Histopathological examination of a nail matrix biopsy revealed some lymphocytes in the epithelium, rather large granulomas with palisading histiocytes in the connective tissue, and a lymphocytic infiltrate in and around the granulomas without necrosis (Fig. 2, 3). Auramine staining showed no acid-fast bacilli. Periodic acid-Schiff and Brown-Hopps staining showed no fungi or bacteria, respectively. ACE level was normal (66 U/L). On radiography of the chest and distal phalanges, no signs of active sarcoidosis were detected. Based on the clinical presentation, medical history, and histopathological examination, the diagnosis of nail sarcoidosis was made. The absence of bone changes was favorable, as both nail involvement and bone involvement are considered as signs of chronic and systemic sarcoidosis.

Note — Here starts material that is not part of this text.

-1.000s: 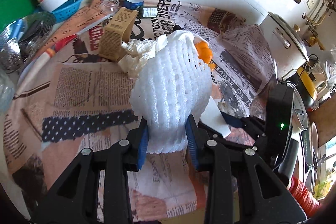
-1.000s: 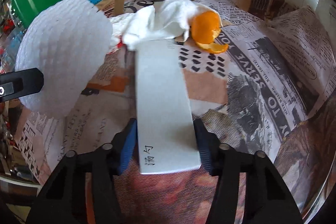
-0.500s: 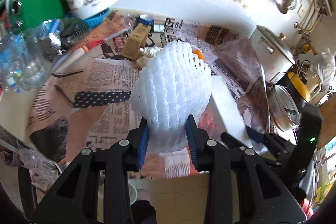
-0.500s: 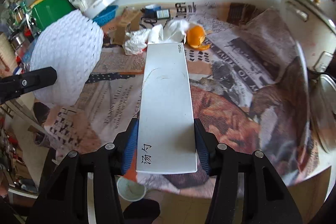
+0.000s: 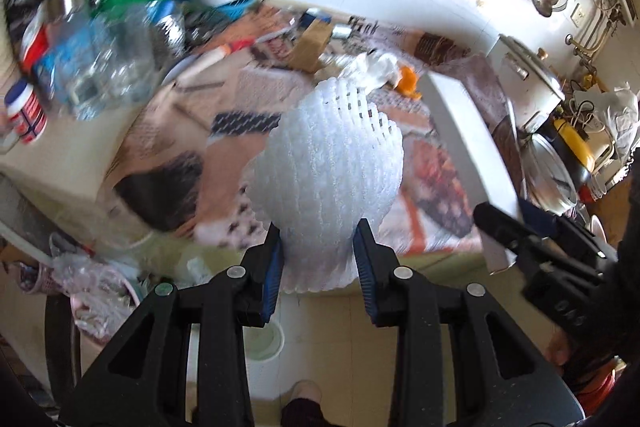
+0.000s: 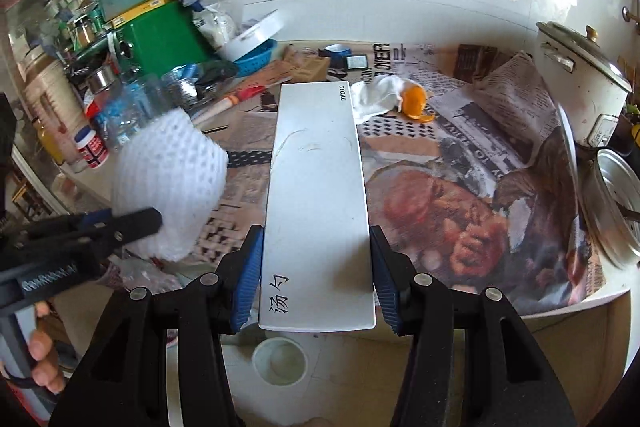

Initially, the patient was treated with triamcinolone acetonide 10 mg/mL injections (0.05 mL per proximal nail fold) in the nail matrix area of 3 nails without response. Treatment with triamcinolone acetonide 40 mg/mL injections (0.05 mL per nail matrix area) was partially successful, resulting in the disappearance of the onychorrhexis and a significant improvement of erythronychia (Fig. 4). The patient was satisfied by the result, so no further treatment was given.

To our knowledge, nail sarcoidosis presenting with longitudinal erythronychia as seen in our patient has not been previously described. Sarcoidosis of the nails is almost always associated with bone changes in the underlying distal phalanges on radiographic examination, most often consisting of bony resorption with a lacy trabecular pattern or bone cysts [8]. Bone changes are asymptomatic in about 50% of patients [9].

Nail changes and classical bone changes in a patient with a medical history of sarcoidosis may make a nail biopsy unnecessary. However, nail changes in sarcoidosis are nonspecific, and nail sarcoidosis in the absence of bone involvement has occasionally been reported, as was the case in our patient [6,10,11]. In addition, longitudinal erythronychia as a clinical sign of nail sarcoidosis as seen in our patient has not been described previously. Therefore, the nail biopsy was essential in this patient and led to the diagnosis of nail sarcoidosis with a unique presentation.

Nail involvement and bone involvement are both regarded as features of chronic and systemic sarcoidosis [12]. Momen and Al-Niaimi [5] reviewed the literature on nail sarcoidosis and reported on systemic involvement in their 33 identified cases of nail sarcoidosis. Histopathological confirmation from nail biopsies was obtained in only 7 (21%) of these patients. In their review, lupus pernio, dactylitis, lymphadenopathy, and pulmonary fibrosis were present in 36, 27, 33, and 18% of patients, respectively.

As bone involvement and systemic involvement can be paucisymptomatic but may influence decisions on treatment and follow-up, radiographic examination of the hands or feet and screening for systemic involvement by at least a chest radiograph is advised in patients with nail sarcoidosis [5], as was done in this case. Therefore, it is important to recognize longitudinal erythronychia as a possible clinical sign of nail sarcoidosis.

The patient's informed consent for publication of this case report was obtained. Publication was also approved by the authors' institution.

P.P.M. van Lümig and M.C. Pasch have no conflicts of interest to declare. There was no funding for this work.